# BC Transit Hybrid Buses Falling Short on Fuel Economy Promise



## david85 (Nov 12, 2007)

We seem to be having a run of bad luck with "green" busses here in BC. A decade ago it was CNG powered busses that cost more to operate and could carry fewer passengers. There was also the claim that they put out higher emissions (in terms of CO2 I think).

At least the "made in canada" (western canada I might add) are holding up better. Could be worse, at least they didn't buy a fleet of fuel cell powered busses. That could have been bad. Although I know victoria did try at least one a few years back.


----------



## TX_Dj (Jul 25, 2008)

I know seattle used to (still does to some extent i think) have electric buses which used trolley lines overhead to power the bus while on-route, and batteries (i think) internally to cover moving from one set of lines to another.










The US used to be populated largely with electric trolleys and electric trolley buses. Then the diesel revolution came along and GM managed to talk cities into using diesel buses instead of electric trolleys and such.

What a shame... the same company whose marketing department would make us believe they have the solution to the problem... were the very ones who created the problem and covered up the solution to start with.


----------



## david85 (Nov 12, 2007)

So GM can be blaimed for that too? I'm too mad to even have a smart ass remark about that.

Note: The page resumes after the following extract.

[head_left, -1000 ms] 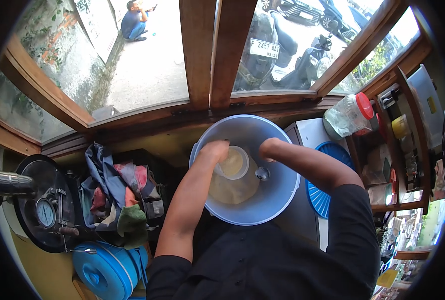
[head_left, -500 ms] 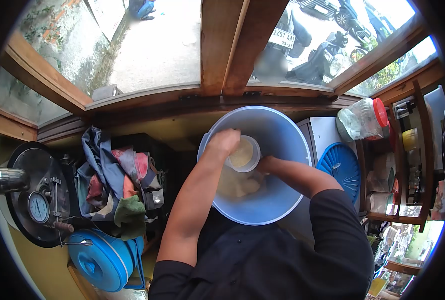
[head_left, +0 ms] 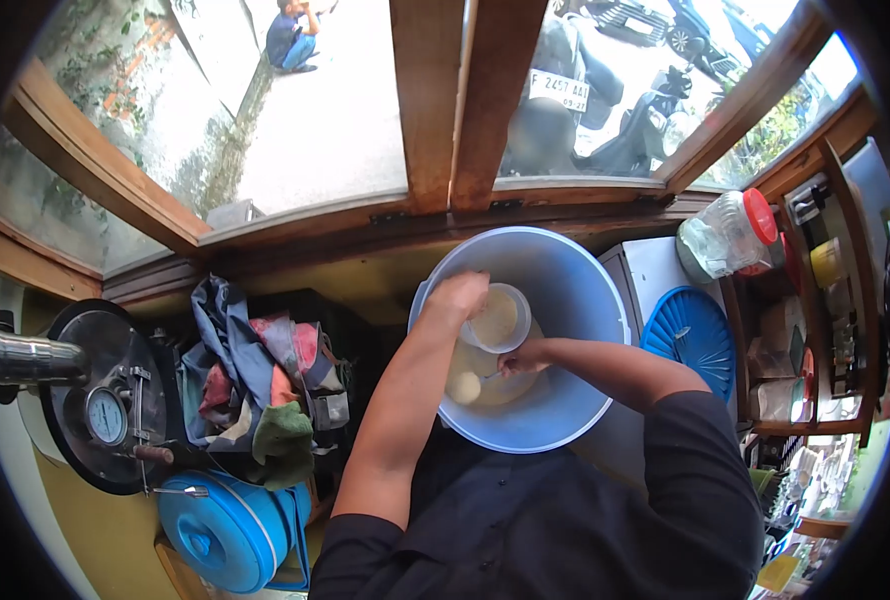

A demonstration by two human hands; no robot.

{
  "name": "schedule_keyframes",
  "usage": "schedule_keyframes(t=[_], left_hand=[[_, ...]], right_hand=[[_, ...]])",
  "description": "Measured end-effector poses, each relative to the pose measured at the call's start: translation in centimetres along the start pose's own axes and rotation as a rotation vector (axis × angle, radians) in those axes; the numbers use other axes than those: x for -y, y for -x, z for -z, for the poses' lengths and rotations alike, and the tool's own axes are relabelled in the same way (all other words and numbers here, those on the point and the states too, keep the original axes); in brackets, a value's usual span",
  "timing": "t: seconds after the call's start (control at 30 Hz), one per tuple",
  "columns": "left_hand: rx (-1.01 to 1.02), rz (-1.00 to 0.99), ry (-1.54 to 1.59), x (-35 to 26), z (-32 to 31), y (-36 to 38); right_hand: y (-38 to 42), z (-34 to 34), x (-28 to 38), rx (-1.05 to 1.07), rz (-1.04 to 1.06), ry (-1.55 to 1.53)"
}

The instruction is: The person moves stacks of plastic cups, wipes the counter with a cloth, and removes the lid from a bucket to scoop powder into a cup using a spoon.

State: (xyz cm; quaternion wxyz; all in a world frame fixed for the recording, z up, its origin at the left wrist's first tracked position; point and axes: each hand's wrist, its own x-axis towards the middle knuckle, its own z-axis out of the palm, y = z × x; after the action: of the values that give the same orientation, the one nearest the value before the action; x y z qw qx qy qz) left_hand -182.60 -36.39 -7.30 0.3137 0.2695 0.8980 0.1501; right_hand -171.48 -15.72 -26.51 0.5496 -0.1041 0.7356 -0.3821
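A big pale-blue bucket (head_left: pixel 613 290) stands before my body, with a pale, cream-coloured substance (head_left: pixel 510 393) at its bottom. My left hand (head_left: pixel 462 295) grips the rim of a small white plastic tub (head_left: pixel 522 338), which holds more of the pale stuff, inside the bucket. Closed round a thin handle, my right hand (head_left: pixel 527 357) holds a spoon (head_left: pixel 489 377) just below the tub. A rounded pale heap (head_left: pixel 463 388) sits at the spoon's end and hides its bowl.
On the right are a ribbed blue lid (head_left: pixel 687 335) and a red-lidded jar (head_left: pixel 725 235). Cloths (head_left: pixel 250 370), a round metal lid with a gauge (head_left: pixel 107 415) and a blue cooler (head_left: pixel 227 535) stand left. Windows (head_left: pixel 435 100) run behind; a person (head_left: pixel 293 38) crouches outside.
My right hand has moved down and slightly left, and the spoon with its pale heap now shows. The tub stays in my left hand. The whole view has shifted a little.
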Motion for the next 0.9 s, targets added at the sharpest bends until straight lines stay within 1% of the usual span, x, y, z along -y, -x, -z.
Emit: schedule_keyframes(t=[0.07,0.17,0.27,0.3,0.4,0.43,0.53,0.63,0.67,0.73,0.77,0.83,0.9], left_hand=[[0.018,-0.022,-0.015,-0.3,0.1,0.0],[0.085,-0.03,0.016,0.3,-0.3,-0.1],[0.139,0.007,0.0,0.3,-0.2,-0.3],[0.152,0.015,-0.003,0.1,0.1,-0.2],[0.173,0.037,-0.005,-0.3,0.7,0.2],[0.168,0.037,-0.002,-0.3,0.8,0.4],[0.146,0.029,0.032,0.0,0.8,0.7],[0.126,0.023,0.08,-0.2,0.6,0.9],[0.117,0.024,0.095,-0.2,0.7,0.9],[0.128,0.027,0.071,-0.2,0.7,0.9],[0.133,0.03,0.061,-0.2,0.8,0.8],[0.14,0.014,0.055,-0.2,1.0,1.0],[0.125,0.018,0.038,-0.1,0.9,0.7]], right_hand=[[4.3,0.1,2.6,0.011,0.059,0.091],[10.3,1.9,8.3,0.084,0.014,0.243],[15.1,4.0,13.2,0.083,-0.224,0.218],[16.0,5.0,14.2,0.057,-0.238,0.264],[16.1,8.0,16.2,-0.028,-0.222,0.425],[16.5,8.6,18.6,-0.043,-0.201,0.537],[13.8,10.1,21.9,-0.07,-0.297,0.894],[14.3,8.6,28.0,-0.073,-0.452,0.925],[14.8,8.5,28.9,-0.072,-0.497,0.927],[15.2,8.4,30.0,-0.064,-0.587,0.936],[14.7,8.8,29.0,0.027,-0.623,0.974],[13.0,9.9,24.4,0.217,-0.691,1.049],[11.9,9.1,20.5,0.33,-0.814,1.106]])
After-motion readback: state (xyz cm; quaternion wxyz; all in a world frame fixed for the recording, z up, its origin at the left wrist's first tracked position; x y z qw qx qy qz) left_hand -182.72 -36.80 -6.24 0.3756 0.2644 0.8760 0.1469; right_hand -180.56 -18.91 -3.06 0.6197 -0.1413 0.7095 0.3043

I remember seeing electric busses like that in vancouver years ago when I was a kid. Seemed quite normal and I didn't give it a second thought except that they seemed to be so old. I don't know if they still operate them. Probably not. Don't get me wrong, I'm a bit of a diesel junkie myself, but when you already have sometihng that works so well, why tear it down?

Campbell River couldn't afford to have that kind of infrastructure, but let me tell you the crappy busses that we have on the road here would blow you away. They're not all bad, but I kid you not, I followed an oil slick home one day (while driving my diesel, BTW). It was only when I passed a few buss stops that I realized that it was in fact a bus that was BADLY leaking oil. There was probably half a liter of oil at each stop.

During the summer they have to disable the busses safety shut off to allow them to run with the rear engine cover open slightly. Apparently they have overheating problems if everything else wasn't enough. As for the leganery black smoke puff, a slight adjustment to the fuel aneroid is all that it would take to correct that, but it would make them slightly more sluggish, can't have that now can we.....

Could be that the busses were good to begin with, but if not cared for this is what happens.

Sure takes the zing out of promoting public transit as a way to save the planet. your (rather *MY*) tax dollars at work..........

Then we have thundersky that is trying to market a line of all electric busses that could run a normal city route without the need for any wires at all http://www.thunder-sky.com/products_en.asp?fid=71&fid2=75. Hey, maybe I should build electric busses! LOL! Just like real world EVs, no big company in this hemisphere seems to want to do that either. I calculate the battery for each bus would be in the range of $100 000 and thats with lithium and not considering any volume discount. Seems to me it would be cheaper to make them all electric instead of hybrid and its not like those "low emission" diesel engines are cheap either. What am I missing here?


----------